17020
Family Driven Goals Improve Sleep in Children and Youth with Autism Spectrum Disorder

Saturday, May 17, 2014
Atrium Ballroom (Marriott Marquis Atlanta)
K. Sohl1, J. Taylor2, D. L. Coury3, N. Madduri4, P. Green5, A. M. Neumeyer6, T. Katz7, S. E. Levy8 and B. A. Malow9, (1)University of Missouri, Columbia, MO, (2)National Initiative for Children's Health Care Quality, Boston, MA, (3)Nationwide Children's Hospital, Columbus, OH, (4)Vanderbilt University School of Medicine, Nashville, TN, (5)Holland Bloorview Kids Rehabilitation Hospital, Toronto, ON, Canada, (6)Neurology and Pediatrics, Massachusetts General Hospital, Lexington, MA, (7)University of Colorado, Aurora, CO, (8)Developmental & Behavioral Pediatrics, Children's Hospital of Philadelphia, Philadelphia, PA, (9)Vanderbilt Kennedy Center, Vanderbilt University Medical Center, Nashville, TN
Background:

Sleep concerns are common in children with autism spectrum disorder (ASD) and are estimated to affect 50-80% of children with ASD. Children with ASD commonly experience sleep onset delay, night time awakenings and bedtime resistance. Despite this high incidence, studies show that providers identify sleep concerns in only 8% of patients.

The Autism Intervention Research Network on Physical Health (AIR-P)/ Autism Speaks Autism Treatment Network (AS ATN), in coordination with NICHQ (National Initiative for Children’s Healthcare Quality), established a Learning Collaborative to Improve Care for Children with Autism Spectrum Disorder (ASD). Seven teams in this learning collaborative supported families to track sleep and improve sleep using quality improvement methodology.

Objectives:

The primary aim was to identify a way to improve sleep in children with ASD by collaborating with families. The secondary aim was to identify a systematic process for clinicians to ask, assess, and address sleep concerns and then adjust based on family goals and family reported data.

Methods:

Seven AIR-P/AS ATN sites were chosen to participate in the insomnia stream. An “N of 1” approach was used by each site to intensively work with one child and his or her family to optimize care for insomnia.  Children were screened to identify those with insomnia.  Then, we met with families to assess their willingness to test changes with their child, and report on their progress weekly.  If so, family-directed goals and feasible strategies were set for the family to try.  Families reported data on their goals with up to four metrics. The improvement team coached families weekly based on their feedback about their child’s progress.  The seven improvement teams also met biweekly via webinar to discuss, share learning and review data. The learning collaborative tested small tests of change with each family and as a group, including families of varying needs and complexity levels. Sites developed systems to ask about sleep at each visit and set family goals for addressing sleep concerns.

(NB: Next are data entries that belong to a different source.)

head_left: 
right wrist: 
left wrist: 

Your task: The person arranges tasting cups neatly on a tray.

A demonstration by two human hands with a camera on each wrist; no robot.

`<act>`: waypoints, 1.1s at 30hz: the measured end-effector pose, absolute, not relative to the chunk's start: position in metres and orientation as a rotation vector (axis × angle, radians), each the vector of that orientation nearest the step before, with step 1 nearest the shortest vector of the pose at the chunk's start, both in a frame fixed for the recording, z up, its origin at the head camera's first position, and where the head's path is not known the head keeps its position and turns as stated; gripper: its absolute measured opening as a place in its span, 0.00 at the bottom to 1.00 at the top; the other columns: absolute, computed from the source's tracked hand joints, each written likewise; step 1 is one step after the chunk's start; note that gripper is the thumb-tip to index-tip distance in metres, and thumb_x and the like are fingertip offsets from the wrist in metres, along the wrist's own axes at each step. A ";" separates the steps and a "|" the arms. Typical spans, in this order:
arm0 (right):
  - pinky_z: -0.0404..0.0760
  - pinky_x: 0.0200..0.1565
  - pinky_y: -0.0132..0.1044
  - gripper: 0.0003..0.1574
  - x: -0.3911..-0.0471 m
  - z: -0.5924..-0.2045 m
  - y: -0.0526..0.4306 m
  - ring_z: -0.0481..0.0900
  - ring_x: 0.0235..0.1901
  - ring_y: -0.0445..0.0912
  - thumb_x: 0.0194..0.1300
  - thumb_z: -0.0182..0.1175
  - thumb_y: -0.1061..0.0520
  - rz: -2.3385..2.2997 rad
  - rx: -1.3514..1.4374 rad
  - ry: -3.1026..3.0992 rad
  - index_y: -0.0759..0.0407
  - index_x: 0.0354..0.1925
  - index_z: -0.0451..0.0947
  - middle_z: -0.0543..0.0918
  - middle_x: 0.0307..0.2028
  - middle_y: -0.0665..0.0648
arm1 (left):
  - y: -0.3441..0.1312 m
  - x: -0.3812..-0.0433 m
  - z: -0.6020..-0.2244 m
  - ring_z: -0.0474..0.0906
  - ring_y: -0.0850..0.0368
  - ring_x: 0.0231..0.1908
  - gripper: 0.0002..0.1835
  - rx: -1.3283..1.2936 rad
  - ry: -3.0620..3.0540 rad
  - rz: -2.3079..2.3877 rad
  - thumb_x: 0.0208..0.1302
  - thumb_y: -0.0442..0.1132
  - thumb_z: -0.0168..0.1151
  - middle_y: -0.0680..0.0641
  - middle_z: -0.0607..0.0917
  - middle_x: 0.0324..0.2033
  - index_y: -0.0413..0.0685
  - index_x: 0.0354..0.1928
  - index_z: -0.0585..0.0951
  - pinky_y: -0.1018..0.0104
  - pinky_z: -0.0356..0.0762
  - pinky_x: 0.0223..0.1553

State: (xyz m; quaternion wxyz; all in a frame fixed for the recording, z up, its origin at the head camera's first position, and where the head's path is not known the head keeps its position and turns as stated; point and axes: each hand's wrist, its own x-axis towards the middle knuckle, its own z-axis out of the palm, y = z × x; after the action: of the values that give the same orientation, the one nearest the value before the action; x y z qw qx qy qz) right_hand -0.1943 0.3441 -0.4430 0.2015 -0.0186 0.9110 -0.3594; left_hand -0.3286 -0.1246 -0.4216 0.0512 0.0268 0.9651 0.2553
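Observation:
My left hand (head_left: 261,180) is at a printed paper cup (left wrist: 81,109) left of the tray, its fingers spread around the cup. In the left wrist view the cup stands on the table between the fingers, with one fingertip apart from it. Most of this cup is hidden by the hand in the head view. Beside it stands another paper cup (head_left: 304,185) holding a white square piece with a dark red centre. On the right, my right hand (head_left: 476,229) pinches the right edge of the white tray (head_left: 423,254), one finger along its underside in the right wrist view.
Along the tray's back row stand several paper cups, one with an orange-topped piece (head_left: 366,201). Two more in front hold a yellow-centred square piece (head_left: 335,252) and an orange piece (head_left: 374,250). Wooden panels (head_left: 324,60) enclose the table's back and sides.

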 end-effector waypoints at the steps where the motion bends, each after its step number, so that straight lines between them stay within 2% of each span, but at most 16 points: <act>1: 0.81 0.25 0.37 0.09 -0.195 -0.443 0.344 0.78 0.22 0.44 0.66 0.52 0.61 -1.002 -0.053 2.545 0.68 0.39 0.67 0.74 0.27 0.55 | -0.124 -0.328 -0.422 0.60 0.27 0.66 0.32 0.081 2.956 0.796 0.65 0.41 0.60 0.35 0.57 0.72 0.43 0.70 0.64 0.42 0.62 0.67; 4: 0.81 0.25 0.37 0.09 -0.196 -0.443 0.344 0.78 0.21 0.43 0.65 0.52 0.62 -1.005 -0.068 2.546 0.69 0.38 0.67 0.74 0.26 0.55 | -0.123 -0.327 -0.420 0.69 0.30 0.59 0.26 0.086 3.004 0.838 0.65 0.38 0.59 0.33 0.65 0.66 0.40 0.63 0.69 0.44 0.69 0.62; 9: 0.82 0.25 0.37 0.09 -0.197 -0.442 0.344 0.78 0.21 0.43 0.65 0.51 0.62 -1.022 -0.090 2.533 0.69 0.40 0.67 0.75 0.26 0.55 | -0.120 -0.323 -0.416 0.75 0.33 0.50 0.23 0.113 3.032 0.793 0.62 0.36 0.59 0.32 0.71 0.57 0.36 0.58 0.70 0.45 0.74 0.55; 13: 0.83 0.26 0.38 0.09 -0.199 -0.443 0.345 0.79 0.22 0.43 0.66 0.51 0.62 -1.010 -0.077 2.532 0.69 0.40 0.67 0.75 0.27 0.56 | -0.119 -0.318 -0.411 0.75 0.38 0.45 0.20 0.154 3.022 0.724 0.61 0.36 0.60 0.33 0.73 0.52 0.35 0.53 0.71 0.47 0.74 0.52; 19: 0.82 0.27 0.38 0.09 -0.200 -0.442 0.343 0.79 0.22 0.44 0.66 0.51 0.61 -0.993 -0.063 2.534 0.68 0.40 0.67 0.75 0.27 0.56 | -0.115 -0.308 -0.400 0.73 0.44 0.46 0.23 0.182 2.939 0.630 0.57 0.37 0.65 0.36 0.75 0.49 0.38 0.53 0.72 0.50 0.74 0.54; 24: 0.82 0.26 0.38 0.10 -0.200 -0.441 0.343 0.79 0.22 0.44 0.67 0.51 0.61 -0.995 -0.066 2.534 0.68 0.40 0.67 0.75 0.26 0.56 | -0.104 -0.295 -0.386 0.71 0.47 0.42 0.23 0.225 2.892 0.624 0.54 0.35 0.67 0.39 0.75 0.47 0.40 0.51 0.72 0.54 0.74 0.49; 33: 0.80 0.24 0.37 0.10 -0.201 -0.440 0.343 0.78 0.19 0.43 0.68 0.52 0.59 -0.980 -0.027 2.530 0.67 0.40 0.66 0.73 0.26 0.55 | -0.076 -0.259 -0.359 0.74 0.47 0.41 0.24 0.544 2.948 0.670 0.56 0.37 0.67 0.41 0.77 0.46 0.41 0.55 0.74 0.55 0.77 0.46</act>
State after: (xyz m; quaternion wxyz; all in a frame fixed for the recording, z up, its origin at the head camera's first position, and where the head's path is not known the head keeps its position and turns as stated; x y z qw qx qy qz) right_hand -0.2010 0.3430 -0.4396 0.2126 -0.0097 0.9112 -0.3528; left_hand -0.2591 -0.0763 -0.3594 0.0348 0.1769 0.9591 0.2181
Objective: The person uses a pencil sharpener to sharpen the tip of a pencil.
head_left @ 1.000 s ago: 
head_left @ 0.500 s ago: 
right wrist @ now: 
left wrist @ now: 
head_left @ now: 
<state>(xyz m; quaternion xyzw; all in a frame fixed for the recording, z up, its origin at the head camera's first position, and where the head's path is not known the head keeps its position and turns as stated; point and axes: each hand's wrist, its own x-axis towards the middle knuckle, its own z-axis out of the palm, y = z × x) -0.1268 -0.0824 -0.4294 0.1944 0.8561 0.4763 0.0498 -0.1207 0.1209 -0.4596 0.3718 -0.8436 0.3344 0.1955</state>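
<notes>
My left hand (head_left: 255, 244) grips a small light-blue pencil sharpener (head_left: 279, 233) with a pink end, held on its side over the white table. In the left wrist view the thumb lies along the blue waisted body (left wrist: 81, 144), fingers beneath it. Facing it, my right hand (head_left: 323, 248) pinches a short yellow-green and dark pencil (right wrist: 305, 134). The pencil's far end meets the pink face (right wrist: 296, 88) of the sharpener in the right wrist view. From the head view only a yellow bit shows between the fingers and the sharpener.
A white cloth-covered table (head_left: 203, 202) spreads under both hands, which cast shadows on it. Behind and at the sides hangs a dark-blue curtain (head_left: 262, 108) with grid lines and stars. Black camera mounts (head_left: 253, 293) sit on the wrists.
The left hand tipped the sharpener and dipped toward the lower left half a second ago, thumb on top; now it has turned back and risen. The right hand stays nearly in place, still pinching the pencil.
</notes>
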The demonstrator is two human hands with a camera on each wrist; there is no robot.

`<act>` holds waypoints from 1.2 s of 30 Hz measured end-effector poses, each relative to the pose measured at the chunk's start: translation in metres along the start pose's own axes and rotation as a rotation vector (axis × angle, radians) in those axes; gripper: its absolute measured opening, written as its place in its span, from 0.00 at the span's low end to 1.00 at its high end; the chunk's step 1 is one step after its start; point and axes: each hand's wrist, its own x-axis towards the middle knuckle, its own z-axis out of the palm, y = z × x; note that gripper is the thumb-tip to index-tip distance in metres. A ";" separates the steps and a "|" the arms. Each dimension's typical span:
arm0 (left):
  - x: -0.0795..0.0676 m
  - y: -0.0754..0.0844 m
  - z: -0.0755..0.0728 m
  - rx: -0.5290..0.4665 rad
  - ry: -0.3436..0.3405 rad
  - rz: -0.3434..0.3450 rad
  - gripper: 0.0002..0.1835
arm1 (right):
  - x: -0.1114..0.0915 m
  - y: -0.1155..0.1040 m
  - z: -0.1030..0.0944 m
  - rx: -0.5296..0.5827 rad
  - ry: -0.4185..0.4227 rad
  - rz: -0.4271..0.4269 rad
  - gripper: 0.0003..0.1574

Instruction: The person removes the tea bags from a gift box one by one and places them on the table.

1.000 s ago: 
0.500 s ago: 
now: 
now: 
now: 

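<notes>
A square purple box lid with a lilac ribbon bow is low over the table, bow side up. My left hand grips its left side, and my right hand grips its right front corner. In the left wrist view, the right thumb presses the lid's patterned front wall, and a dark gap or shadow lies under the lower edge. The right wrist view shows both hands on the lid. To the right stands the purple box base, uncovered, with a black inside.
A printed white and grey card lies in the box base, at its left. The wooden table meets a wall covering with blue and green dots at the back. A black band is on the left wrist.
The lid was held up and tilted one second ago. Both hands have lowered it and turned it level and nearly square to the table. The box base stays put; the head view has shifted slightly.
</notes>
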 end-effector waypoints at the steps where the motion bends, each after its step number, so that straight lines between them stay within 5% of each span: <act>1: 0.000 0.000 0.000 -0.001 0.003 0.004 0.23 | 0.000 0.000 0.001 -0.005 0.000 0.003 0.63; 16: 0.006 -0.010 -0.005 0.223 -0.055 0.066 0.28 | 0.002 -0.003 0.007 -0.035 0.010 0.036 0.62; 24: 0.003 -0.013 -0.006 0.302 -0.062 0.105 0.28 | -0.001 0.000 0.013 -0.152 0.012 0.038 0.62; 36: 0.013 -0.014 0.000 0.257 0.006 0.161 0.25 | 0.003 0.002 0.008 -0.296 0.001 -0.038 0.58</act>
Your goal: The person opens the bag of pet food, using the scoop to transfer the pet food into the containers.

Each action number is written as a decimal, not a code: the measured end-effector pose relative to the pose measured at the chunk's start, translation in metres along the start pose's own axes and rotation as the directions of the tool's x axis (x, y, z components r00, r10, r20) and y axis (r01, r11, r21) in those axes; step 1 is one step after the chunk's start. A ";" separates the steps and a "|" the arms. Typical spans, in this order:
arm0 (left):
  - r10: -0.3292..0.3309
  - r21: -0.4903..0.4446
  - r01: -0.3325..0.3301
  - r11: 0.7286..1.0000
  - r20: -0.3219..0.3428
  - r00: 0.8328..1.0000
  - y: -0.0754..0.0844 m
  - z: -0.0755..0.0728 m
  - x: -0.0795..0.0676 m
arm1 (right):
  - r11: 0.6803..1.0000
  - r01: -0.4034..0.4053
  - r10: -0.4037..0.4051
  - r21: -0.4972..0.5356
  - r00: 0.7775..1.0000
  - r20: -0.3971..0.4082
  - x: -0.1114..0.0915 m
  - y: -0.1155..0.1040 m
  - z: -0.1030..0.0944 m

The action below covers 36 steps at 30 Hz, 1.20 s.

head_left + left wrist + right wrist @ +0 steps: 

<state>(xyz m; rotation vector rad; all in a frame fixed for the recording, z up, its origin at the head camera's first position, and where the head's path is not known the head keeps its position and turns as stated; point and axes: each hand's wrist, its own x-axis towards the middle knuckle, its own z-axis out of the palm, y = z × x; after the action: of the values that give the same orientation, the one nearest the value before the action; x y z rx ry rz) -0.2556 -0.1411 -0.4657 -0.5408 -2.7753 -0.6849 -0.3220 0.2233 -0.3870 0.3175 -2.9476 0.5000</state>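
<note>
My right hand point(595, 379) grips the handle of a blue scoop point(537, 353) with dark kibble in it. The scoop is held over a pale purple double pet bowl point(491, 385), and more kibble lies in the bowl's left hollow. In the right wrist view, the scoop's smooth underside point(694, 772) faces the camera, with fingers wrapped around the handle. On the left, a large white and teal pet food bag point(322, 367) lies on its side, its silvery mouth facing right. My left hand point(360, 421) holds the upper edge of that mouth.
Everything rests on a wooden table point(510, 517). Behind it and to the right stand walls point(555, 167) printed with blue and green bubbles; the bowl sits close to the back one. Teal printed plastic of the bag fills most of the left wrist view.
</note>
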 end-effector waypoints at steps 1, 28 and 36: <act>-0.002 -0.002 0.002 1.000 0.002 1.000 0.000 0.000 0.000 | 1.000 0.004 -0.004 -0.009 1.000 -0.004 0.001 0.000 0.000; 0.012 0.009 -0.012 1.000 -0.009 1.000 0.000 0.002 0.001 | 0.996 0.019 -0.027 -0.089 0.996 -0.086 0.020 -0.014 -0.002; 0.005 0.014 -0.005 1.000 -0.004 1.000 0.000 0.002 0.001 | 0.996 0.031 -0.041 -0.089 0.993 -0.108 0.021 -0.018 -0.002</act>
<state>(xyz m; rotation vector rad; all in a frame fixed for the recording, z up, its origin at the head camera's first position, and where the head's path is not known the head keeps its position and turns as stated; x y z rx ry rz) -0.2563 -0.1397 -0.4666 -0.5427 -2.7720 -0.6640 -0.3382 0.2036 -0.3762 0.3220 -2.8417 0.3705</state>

 Teams gathered data from families on a daily and/or weekly basis regarding sleep, using innovative tools including Research Data Electronic Capture (REDCap), Google Drive, FluidSurvey, text messaging, phone calls and electronic medical record portals. 

Results:

42 families participated in the Insomnia Stream.  Through continuous process improvement, teams developed a system that allowed families to set family-led goals and achieve success. Median time to one sleep-related improvement was 5 weeks. Median time to two sleep-related improvements was 7.5 weeks. Examples of sleep-related improvements include reductions in time to fall asleep, less resistance at bedtime, and decreased night wakings.

Conclusions:

Sleep concerns are common for children with ASD. Sleep is underidentified by providers caring for these children. By developing a process that systematically assesses sleep concerns and sets family-driven goals for improvement with consistent follow-up, sleep concerns may be reduced. Through this process teams from across North America engaged in small tests of change to develop a system that can be spread to other providers and settings.